MATERIALS PROVIDED below:
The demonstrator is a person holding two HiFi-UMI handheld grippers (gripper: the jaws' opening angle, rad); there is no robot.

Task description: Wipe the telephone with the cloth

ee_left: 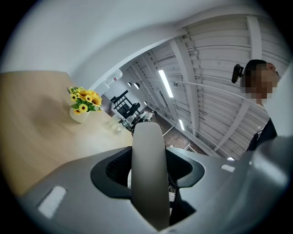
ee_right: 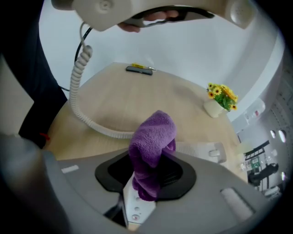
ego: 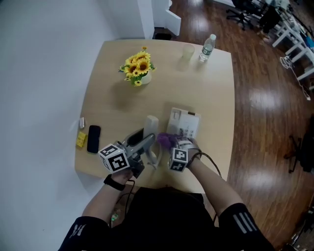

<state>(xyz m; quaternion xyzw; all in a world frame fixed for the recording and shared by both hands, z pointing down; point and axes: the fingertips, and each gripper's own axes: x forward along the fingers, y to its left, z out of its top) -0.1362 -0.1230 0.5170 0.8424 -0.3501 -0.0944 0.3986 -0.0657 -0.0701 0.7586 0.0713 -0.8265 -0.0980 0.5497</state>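
Note:
My left gripper (ego: 146, 143) is shut on the pale telephone handset (ego: 151, 128) and holds it lifted above the table; in the left gripper view the handset (ee_left: 149, 173) stands edge-on between the jaws. The right gripper (ego: 172, 146) is shut on a bunched purple cloth (ego: 166, 140) just right of the handset. In the right gripper view the cloth (ee_right: 152, 146) sticks up from the jaws, the handset (ee_right: 160, 11) hangs overhead, and its coiled cord (ee_right: 81, 87) loops down to the table. The white telephone base (ego: 185, 122) lies beyond the cloth.
A vase of sunflowers (ego: 138, 68) stands at the table's far left. A water bottle (ego: 207, 47) and a clear cup (ego: 188, 51) stand at the far edge. A black phone (ego: 93, 138) and a yellow item (ego: 81, 139) lie near the left edge.

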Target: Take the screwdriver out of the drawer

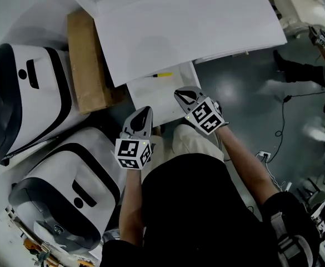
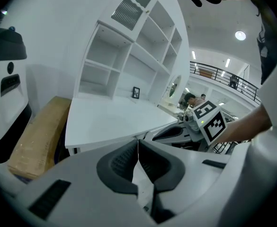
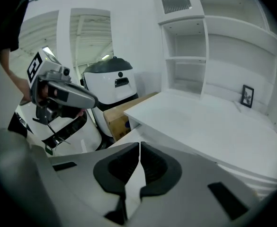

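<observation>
Left gripper [image 2: 138, 148]: jaws pressed fully together, nothing held; right gripper [image 3: 139, 150]: jaws meeting at the tips, likewise empty; both hang over the near part of the open drawer [image 1: 151, 96]. The screwdriver [image 1: 163, 74], yellow-handled, lies in the drawer ahead of both sets of tips, nearer the right, untouched; the drawer is open, so grasp and lift-out are left. Beyond it, the white desk top [image 1: 190, 26]; left of the left fingers, a cardboard box [image 1: 87, 65] and two white-and-black machine housings [image 1: 29, 93]; right of the right fingers, glossy grey floor [image 1: 245, 93].

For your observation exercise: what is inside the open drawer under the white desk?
A yellow-handled screwdriver lies in the drawer, close to the desktop edge. The desktop hides the drawer's rear.
</observation>
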A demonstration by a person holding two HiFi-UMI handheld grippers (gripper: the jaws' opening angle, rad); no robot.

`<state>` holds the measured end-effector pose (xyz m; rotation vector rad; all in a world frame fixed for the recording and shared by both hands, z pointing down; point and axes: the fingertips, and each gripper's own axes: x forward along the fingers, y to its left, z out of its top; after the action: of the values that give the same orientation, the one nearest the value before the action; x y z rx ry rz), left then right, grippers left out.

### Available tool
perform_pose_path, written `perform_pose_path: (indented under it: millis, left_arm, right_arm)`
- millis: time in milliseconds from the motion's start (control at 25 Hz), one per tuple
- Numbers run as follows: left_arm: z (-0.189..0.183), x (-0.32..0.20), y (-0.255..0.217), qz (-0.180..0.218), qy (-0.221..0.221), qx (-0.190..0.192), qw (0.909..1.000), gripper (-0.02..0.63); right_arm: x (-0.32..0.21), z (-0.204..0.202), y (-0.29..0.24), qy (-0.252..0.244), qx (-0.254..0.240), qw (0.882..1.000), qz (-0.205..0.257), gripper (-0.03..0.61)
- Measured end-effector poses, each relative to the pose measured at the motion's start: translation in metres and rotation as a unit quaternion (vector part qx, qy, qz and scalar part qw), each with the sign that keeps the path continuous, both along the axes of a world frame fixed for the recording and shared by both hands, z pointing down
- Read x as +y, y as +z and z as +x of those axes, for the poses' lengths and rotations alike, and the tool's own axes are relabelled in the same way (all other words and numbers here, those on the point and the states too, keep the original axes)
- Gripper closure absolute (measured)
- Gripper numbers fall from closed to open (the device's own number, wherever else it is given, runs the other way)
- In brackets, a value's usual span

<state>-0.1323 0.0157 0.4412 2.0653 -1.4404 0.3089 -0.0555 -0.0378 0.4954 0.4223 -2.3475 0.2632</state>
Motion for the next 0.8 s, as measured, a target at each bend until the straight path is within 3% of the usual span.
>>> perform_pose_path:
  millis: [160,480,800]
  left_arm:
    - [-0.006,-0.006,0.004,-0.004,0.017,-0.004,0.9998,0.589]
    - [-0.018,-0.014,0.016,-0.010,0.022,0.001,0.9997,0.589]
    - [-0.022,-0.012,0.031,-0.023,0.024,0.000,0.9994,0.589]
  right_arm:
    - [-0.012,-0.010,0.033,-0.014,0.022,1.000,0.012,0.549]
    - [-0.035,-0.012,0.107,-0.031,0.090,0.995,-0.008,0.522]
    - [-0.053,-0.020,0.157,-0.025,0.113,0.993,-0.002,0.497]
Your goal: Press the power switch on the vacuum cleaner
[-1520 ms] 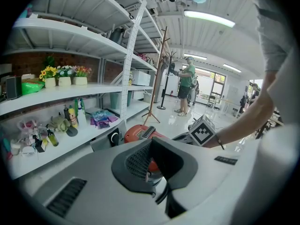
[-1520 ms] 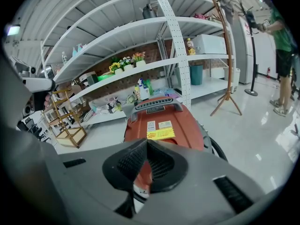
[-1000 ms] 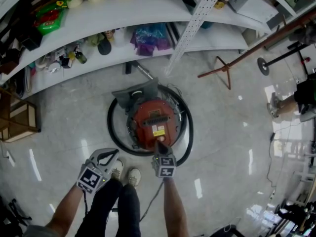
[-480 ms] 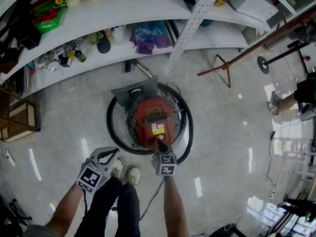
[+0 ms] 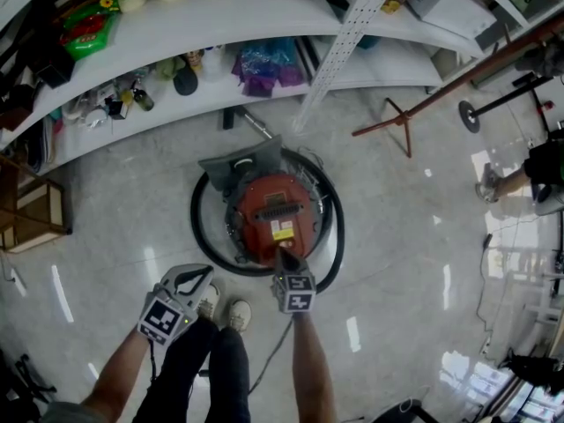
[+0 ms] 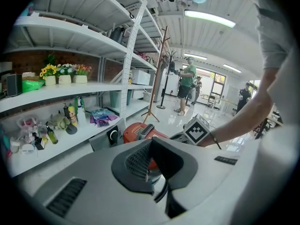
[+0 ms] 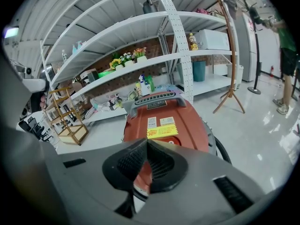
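Glossy pale floor [image 5: 405, 236]; white shelving [image 5: 264, 11] behind red vacuum cleaner [image 5: 275, 211].

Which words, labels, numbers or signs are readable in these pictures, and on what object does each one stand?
No text here can be read.
Yellow sticker on the vacuum cleaner: print too blurred.
Two white labels above the sticker: too small.
Black plate near the handle: too small.

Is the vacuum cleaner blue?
No, the vacuum cleaner on the floor has a red body with a yellow sticker on top.
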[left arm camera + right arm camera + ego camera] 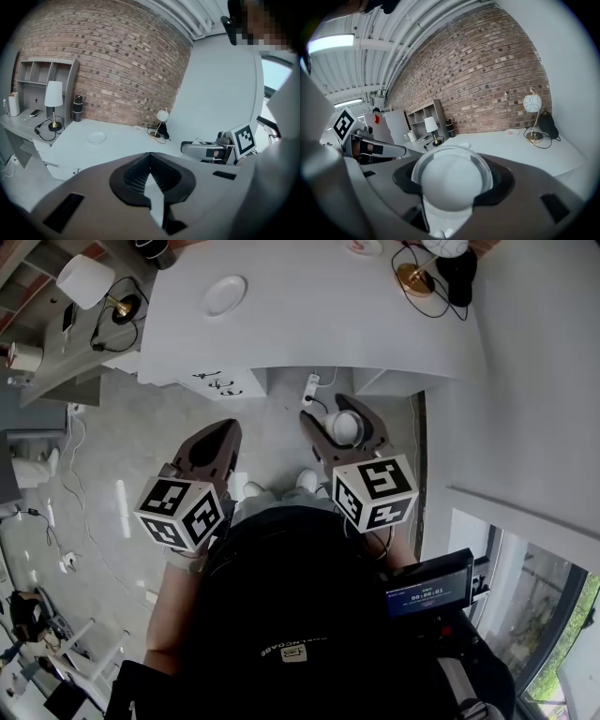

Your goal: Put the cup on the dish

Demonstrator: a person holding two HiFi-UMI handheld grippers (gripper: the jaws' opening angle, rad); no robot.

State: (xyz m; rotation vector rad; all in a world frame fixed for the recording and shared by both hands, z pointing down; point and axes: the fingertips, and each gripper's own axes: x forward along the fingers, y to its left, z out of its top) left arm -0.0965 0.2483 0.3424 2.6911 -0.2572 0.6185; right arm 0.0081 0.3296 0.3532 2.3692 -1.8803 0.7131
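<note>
Over on the side shelf, at about ten o'clock from the person, stands a shaded lamp [84, 279]. The dish [225, 294] lies bare on the white desk [309, 324] at eleven o'clock, well apart from both hands. The left gripper [232, 431] hangs over the floor short of the desk's edge, its jaws brought together at the tips with nothing between them. Just beside it, at one o'clock, the right gripper [339, 424] has its jaws clamped on the white cup [345, 429], one on either side of its round body, and holds it in the air over the floor in front of the desk. Farther off at one o'clock, a globe lamp [441, 247] stands on the desk's far right corner.
</note>
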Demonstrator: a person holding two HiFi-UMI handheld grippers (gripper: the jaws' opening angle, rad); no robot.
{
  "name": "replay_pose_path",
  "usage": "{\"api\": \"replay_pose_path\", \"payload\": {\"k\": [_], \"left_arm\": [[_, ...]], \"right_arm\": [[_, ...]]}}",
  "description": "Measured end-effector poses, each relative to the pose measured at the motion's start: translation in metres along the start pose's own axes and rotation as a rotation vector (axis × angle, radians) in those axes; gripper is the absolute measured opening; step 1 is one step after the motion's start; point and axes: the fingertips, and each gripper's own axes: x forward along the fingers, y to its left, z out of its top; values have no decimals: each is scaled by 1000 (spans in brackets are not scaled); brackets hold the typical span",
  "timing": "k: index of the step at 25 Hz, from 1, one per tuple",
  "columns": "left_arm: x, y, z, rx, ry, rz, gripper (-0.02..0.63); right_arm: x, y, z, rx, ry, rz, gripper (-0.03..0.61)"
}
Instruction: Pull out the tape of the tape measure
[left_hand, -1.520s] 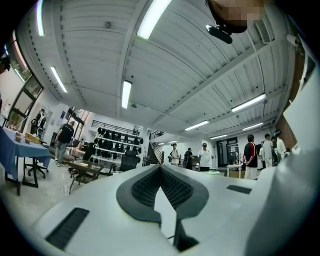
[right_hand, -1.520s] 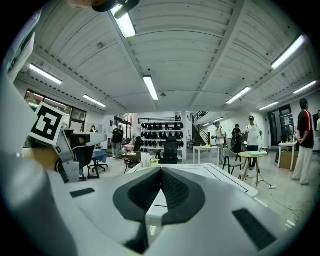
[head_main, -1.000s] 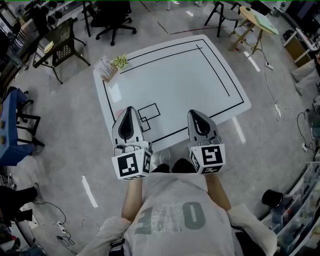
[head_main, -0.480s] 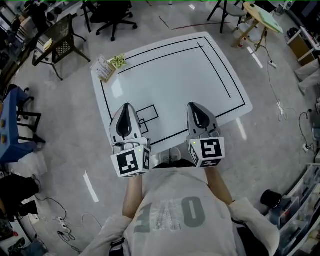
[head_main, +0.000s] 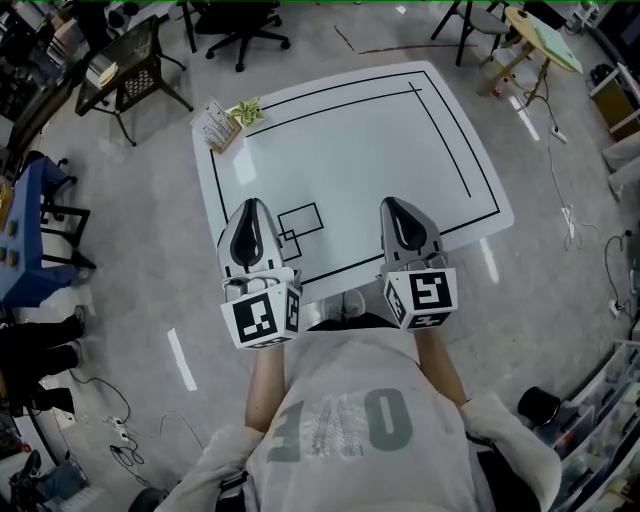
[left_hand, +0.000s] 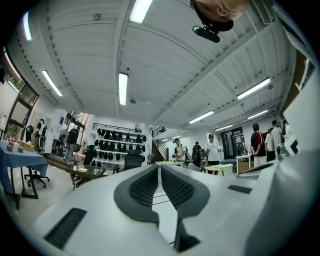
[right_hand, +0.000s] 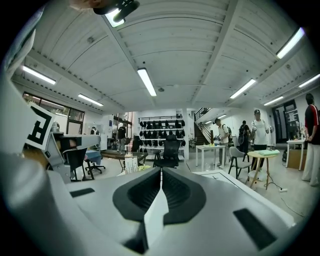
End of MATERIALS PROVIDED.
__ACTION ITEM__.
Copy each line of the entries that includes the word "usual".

__YOUR RESPONSE__.
- In brackets, a value's usual span
Motion for the next 0.8 s, as measured, a target at each bend until the straight path is within 3% of the usual span.

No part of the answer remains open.